* _TASK DESCRIPTION_
The full listing is needed, transcribed word for word.

* _SOURCE MATERIAL_
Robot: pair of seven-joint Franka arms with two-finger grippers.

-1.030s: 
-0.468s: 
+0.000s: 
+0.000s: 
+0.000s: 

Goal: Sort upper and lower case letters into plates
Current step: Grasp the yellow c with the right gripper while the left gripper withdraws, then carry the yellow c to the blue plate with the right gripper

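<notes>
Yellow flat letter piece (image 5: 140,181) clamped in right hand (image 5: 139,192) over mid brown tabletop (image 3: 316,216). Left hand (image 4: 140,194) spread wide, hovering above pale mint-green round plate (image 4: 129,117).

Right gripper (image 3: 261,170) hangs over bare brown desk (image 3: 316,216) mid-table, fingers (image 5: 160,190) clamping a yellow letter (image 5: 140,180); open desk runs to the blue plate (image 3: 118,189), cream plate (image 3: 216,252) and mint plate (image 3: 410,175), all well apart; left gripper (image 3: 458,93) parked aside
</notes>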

* _RESPONSE TO THE TASK_
Robot: pair of seven-joint Franka arms with two-finger grippers.

-1.030s: 
-0.468s: 
+0.000s: 
+0.000s: 
+0.000s: 

Goal: Sort upper and lower case letters into plates
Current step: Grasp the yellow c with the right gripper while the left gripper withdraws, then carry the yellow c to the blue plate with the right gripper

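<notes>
Yellow flat letter piece (image 5: 140,181) clamped in right hand (image 5: 139,192) over mid brown tabletop (image 3: 316,216). Left hand (image 4: 140,194) spread wide, hovering above pale mint-green round plate (image 4: 129,117).

Right gripper (image 3: 261,170) hangs over bare brown desk (image 3: 316,216) mid-table, fingers (image 5: 160,190) clamping a yellow letter (image 5: 140,180); open desk runs to the blue plate (image 3: 118,189), cream plate (image 3: 216,252) and mint plate (image 3: 410,175), all well apart; left gripper (image 3: 458,93) parked aside
</notes>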

The exercise has now been completed.